An exact copy of all the entries below is what this task needs.

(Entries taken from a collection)
__________________________________________________

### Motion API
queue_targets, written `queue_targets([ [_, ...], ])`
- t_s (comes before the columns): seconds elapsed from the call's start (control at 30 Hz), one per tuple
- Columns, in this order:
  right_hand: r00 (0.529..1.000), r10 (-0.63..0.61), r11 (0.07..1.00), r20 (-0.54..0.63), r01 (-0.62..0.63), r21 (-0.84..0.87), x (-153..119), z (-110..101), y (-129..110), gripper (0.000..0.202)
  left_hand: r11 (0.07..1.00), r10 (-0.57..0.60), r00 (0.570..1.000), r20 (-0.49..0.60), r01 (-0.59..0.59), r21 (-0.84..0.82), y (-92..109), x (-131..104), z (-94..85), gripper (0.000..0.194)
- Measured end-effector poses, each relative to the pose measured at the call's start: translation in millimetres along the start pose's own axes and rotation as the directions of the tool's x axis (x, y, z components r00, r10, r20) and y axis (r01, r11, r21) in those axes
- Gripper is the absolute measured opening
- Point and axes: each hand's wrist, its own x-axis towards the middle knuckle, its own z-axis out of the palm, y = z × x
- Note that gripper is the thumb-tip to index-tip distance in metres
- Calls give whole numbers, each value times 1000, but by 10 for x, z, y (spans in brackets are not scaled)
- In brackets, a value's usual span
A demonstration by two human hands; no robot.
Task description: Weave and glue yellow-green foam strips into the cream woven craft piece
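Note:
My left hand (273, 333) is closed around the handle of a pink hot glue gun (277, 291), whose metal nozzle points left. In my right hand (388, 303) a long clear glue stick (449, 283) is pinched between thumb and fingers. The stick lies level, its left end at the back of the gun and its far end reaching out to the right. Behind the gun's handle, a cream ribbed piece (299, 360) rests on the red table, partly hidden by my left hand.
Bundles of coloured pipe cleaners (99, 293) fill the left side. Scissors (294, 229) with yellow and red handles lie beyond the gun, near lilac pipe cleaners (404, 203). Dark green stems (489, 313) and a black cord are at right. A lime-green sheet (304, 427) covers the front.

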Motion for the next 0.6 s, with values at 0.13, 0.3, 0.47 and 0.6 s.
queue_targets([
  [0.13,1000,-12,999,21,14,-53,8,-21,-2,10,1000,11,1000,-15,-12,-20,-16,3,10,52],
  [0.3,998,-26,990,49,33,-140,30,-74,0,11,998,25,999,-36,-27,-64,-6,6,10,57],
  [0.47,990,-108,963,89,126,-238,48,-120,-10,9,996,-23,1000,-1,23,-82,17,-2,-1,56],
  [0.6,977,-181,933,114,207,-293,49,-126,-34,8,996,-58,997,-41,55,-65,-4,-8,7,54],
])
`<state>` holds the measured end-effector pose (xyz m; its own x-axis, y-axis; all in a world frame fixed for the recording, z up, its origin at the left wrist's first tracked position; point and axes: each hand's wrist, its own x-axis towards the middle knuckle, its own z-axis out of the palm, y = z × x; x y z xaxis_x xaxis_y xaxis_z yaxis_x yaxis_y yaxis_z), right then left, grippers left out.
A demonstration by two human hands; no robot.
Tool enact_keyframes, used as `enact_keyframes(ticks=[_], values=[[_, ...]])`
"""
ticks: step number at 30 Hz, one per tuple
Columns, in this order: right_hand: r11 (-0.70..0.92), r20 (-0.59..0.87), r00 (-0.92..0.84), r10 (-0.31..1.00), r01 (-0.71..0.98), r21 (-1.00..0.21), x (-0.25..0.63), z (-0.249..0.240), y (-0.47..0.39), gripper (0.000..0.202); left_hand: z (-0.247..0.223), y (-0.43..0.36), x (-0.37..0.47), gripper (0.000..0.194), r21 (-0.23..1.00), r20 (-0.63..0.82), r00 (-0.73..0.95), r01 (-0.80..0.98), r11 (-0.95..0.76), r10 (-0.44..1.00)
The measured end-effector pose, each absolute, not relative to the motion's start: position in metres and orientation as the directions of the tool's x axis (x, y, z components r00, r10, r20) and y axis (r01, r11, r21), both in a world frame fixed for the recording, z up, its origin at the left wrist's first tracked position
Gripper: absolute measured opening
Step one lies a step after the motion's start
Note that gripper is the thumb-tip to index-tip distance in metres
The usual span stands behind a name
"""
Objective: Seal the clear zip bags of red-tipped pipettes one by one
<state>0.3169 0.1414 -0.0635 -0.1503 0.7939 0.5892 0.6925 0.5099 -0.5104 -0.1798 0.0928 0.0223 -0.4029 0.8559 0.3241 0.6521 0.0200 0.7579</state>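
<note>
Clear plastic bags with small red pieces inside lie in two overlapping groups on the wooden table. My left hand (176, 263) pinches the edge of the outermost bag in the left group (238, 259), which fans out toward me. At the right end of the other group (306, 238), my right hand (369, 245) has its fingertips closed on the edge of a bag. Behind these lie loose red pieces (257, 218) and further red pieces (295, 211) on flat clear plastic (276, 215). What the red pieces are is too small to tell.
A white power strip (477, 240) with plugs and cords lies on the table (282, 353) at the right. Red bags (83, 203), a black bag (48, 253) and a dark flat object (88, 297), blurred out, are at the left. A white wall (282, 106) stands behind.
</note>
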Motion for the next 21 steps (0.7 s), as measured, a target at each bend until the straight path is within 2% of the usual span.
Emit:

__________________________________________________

## COMPLETED TASK
### Motion API
queue_targets, written `queue_targets([ [_, ...], ])`
- t_s (comes before the columns): seconds elapsed from the call's start (control at 30 Hz), one per tuple
- Columns, in this order:
  right_hand: r00 (0.529..1.000), r10 (-0.63..0.61), r11 (0.07..1.00), r20 (-0.54..0.63), r01 (-0.62..0.63), r21 (-0.84..0.87), x (-153..119), z (-110..101), y (-129..110), gripper (0.000..0.202)
  left_hand: r11 (0.07..1.00), r10 (-0.57..0.60), r00 (0.570..1.000), r20 (-0.49..0.60), r01 (-0.59..0.59), r21 (-0.84..0.82), y (-92..109), x (-131..104), z (-94..85), gripper (0.000..0.194)
- Measured end-effector poses, each relative to the pose measured at the call's start: translation in millimetres along the start pose's own axes and rotation as the directions of the tool's x axis (x, y, z components r00, r10, r20) and y axis (r01, r11, r21) in those axes
- Gripper is the absolute measured opening
- Point and axes: each hand's wrist, its own x-axis towards the middle knuckle, its own z-axis out of the palm, y = z × x
- Note that gripper is the thumb-tip to index-tip distance in metres
- Calls give whole numbers, each value times 1000, but by 10 for x, z, y (spans in brackets are not scaled)
- In brackets, a value's usual span
A demonstration by two human hands; no robot.
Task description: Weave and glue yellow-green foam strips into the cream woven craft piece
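Note:
My left hand (273, 333) is closed around the handle of a pink hot glue gun (277, 291), whose metal nozzle points left. In my right hand (388, 303) a long clear glue stick (449, 283) is pinched between thumb and fingers. The stick lies level, its left end at the back of the gun and its far end reaching out to the right. Behind the gun's handle, a cream ribbed piece (299, 360) rests on the red table, partly hidden by my left hand.
Bundles of coloured pipe cleaners (99, 293) fill the left side. Scissors (294, 229) with yellow and red handles lie beyond the gun, near lilac pipe cleaners (404, 203). Dark green stems (489, 313) and a black cord are at right. A lime-green sheet (304, 427) covers the front.
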
Motion for the next 0.6 s, with values at 0.13, 0.3, 0.47 and 0.6 s.
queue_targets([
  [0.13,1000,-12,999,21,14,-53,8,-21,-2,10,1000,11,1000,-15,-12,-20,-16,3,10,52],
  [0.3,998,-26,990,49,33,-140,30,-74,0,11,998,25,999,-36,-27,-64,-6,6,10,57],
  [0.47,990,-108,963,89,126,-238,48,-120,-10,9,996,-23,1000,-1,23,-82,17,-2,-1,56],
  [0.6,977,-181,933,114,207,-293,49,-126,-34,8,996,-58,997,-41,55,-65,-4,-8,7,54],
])
`<state>` holds the measured end-effector pose (xyz m; its own x-axis, y-axis; all in a world frame fixed for the recording, z up, its origin at the left wrist's first tracked position; point and axes: each hand's wrist, its own x-axis towards the middle knuckle, its own z-axis out of the palm, y = z × x; x y z xaxis_x xaxis_y xaxis_z yaxis_x yaxis_y yaxis_z), right then left, grippers left out.
A demonstration by two human hands; no robot.
Tool enact_keyframes, used as `enact_keyframes(ticks=[_], values=[[_, ...]])`
"""
ticks: step number at 30 Hz, one per tuple
Columns, in this order: right_hand: r11 (-0.70..0.92), r20 (-0.59..0.87), r00 (-0.92..0.84), r10 (-0.31..1.00), r01 (-0.71..0.98), r21 (-1.00..0.21), x (-0.25..0.63), z (-0.249..0.240), y (-0.47..0.39), gripper (0.000..0.202); left_hand: z (-0.247..0.223), y (-0.43..0.36), x (-0.37..0.47), gripper (0.000..0.194), r21 (-0.23..1.00), r20 (-0.63..0.82), r00 (-0.73..0.95), r01 (-0.80..0.98), r11 (-0.95..0.76), r10 (-0.44..1.00)
The measured end-effector pose, each absolute, not relative to the motion's start: position in metres and orientation as the directions of the tool's x axis (x, y, z components r00, r10, r20) and y axis (r01, r11, r21), both in a world frame fixed for the recording, z up, its origin at the left wrist's first tracked position
Gripper: absolute measured opening
Step one lies a step after the motion's start
Note that gripper is the thumb-tip to index-tip distance in metres
The usual span stands behind a name
"""
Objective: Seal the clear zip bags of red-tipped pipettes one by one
<state>0.3169 0.1414 -0.0635 -0.1503 0.7939 0.5892 0.6925 0.5099 -0.5104 -0.1798 0.0928 0.0223 -0.4029 0.8559 0.3241 0.6521 0.0200 0.7579</state>
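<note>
Clear plastic bags with small red pieces inside lie in two overlapping groups on the wooden table. My left hand (176, 263) pinches the edge of the outermost bag in the left group (238, 259), which fans out toward me. At the right end of the other group (306, 238), my right hand (369, 245) has its fingertips closed on the edge of a bag. Behind these lie loose red pieces (257, 218) and further red pieces (295, 211) on flat clear plastic (276, 215). What the red pieces are is too small to tell.
A white power strip (477, 240) with plugs and cords lies on the table (282, 353) at the right. Red bags (83, 203), a black bag (48, 253) and a dark flat object (88, 297), blurred out, are at the left. A white wall (282, 106) stands behind.
</note>
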Motion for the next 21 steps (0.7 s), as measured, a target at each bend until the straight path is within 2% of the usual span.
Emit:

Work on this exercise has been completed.